* _Work required_: In the listing below, find every line containing "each" and copy it out.

---

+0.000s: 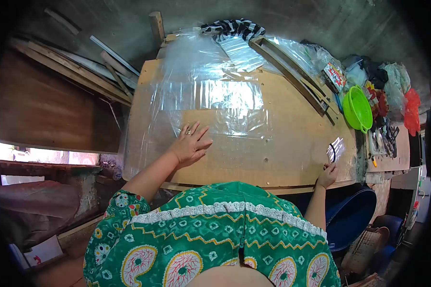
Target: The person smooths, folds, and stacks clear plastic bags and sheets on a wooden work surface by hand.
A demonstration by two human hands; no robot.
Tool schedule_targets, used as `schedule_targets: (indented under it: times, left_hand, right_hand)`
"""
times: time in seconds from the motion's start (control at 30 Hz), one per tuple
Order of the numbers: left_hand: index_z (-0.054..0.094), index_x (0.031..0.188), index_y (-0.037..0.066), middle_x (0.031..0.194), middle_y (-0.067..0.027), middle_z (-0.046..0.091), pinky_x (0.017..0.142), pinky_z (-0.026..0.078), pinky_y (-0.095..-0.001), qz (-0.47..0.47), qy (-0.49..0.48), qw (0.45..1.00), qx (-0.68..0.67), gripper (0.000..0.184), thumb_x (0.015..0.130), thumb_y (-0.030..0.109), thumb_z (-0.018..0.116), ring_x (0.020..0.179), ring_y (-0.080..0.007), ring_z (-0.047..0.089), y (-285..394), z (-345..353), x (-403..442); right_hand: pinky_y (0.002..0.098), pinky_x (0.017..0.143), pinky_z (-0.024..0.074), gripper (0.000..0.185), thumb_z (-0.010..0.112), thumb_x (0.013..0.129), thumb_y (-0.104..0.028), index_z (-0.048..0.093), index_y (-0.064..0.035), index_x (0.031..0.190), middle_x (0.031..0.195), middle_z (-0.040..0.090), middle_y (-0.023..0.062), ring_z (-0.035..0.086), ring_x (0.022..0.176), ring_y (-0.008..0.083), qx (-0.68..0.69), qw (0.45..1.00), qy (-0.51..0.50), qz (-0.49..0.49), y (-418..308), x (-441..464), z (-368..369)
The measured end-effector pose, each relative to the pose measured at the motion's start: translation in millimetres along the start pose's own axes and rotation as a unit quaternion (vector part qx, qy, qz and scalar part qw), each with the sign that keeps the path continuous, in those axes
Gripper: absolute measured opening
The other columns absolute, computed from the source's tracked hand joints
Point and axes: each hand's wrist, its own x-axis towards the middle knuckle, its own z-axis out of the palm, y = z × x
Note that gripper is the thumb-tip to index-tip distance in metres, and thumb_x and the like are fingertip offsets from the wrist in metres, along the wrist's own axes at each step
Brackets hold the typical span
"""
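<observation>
My left hand [191, 144] lies with its fingers spread on the lower edge of a clear plastic sheet [177, 91], which covers the left and middle of the wooden table [234, 165]. A ring shows on one finger. At the table's right side my right hand [327, 175] is closed around the end of a dark, curved, thin object [333, 152], too small to name. Just beyond that hand lies a small shiny piece of plastic [337, 146]. A shiny strip of plastic [230, 94] lies across the sheet.
A long wooden frame [292, 74] lies slanted at the back right. Beside it are a green basket [357, 109], a box [334, 76], plastic bags [396, 86] and hanging tools [391, 138]. Planks [76, 69] lean at the left. Black-and-white cloth [237, 28] sits at the back.
</observation>
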Motion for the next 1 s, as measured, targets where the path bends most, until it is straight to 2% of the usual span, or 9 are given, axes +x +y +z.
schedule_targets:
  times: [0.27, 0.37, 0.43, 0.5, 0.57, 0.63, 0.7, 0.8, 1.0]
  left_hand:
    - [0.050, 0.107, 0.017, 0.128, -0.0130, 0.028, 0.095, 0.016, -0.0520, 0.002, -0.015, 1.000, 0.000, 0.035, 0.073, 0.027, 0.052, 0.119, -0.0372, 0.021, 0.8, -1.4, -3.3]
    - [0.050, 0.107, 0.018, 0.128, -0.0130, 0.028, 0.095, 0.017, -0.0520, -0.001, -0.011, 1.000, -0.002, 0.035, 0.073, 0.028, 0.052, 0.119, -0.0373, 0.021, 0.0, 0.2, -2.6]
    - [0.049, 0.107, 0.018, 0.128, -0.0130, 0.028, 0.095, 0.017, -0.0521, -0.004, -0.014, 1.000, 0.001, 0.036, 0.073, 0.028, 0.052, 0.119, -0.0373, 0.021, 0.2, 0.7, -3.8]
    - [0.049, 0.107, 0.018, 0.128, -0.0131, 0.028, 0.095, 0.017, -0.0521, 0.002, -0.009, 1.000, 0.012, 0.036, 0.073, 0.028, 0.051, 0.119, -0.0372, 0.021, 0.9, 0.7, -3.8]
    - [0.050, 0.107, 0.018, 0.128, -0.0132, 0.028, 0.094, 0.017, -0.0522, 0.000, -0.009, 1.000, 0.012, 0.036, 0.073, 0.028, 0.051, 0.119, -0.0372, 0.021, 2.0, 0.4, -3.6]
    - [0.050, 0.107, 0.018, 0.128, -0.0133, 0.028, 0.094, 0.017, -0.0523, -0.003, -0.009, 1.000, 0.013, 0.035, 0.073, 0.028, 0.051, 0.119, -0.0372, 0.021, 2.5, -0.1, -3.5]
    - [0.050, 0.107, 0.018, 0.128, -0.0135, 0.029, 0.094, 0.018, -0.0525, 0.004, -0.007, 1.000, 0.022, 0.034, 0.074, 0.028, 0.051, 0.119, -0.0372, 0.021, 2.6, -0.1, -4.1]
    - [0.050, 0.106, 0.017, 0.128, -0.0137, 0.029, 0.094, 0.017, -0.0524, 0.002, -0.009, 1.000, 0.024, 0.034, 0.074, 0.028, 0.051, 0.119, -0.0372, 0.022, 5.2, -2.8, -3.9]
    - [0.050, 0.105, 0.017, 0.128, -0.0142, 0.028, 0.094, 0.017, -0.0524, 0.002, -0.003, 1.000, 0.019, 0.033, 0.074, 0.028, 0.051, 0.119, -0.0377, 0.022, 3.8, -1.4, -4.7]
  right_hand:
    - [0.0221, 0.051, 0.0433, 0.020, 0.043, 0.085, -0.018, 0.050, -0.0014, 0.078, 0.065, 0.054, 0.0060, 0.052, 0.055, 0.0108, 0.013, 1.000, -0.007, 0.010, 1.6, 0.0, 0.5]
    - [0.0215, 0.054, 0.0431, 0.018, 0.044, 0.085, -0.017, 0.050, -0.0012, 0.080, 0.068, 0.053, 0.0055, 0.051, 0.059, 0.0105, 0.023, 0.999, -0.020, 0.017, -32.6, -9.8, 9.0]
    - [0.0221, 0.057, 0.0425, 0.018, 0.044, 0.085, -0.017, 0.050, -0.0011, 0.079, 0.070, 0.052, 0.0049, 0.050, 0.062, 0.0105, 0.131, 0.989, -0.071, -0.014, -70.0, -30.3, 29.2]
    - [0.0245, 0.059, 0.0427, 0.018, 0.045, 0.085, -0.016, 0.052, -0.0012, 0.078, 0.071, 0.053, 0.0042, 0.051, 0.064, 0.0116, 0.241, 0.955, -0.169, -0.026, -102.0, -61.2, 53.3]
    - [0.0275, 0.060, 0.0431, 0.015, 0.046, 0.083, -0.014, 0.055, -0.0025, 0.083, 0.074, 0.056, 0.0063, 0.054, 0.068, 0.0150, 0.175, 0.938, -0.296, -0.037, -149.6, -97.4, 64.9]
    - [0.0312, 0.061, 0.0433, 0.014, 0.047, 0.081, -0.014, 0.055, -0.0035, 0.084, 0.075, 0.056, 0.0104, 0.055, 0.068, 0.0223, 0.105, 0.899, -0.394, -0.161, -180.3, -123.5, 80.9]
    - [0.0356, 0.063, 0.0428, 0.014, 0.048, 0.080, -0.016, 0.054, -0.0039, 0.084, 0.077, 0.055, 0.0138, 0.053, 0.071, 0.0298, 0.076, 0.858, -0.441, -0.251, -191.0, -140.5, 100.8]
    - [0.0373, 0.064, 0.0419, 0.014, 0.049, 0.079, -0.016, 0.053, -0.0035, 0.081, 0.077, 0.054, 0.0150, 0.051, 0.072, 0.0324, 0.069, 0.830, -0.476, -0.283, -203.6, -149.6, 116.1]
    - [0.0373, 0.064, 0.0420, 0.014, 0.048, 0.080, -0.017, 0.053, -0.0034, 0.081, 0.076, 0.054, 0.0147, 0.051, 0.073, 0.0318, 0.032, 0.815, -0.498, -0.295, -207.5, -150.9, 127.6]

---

* _Task answer_:
The measured end-effector pose, each relative to the pose measured at the motion's start: translation in millimetres along the start pose's own axes and rotation as a unit quaternion (vector part qx, qy, qz and scalar part qw), each with the sign that keeps the path continuous, in those axes
Point and axes: each hand's wrist, its own x-axis towards the middle knuckle, its own z-axis out of the palm, y = z × x
Note that gripper is the thumb-tip to index-tip distance in metres, and thumb_x and the like are fingertip offsets from the wrist in metres, along the wrist's own axes at each step

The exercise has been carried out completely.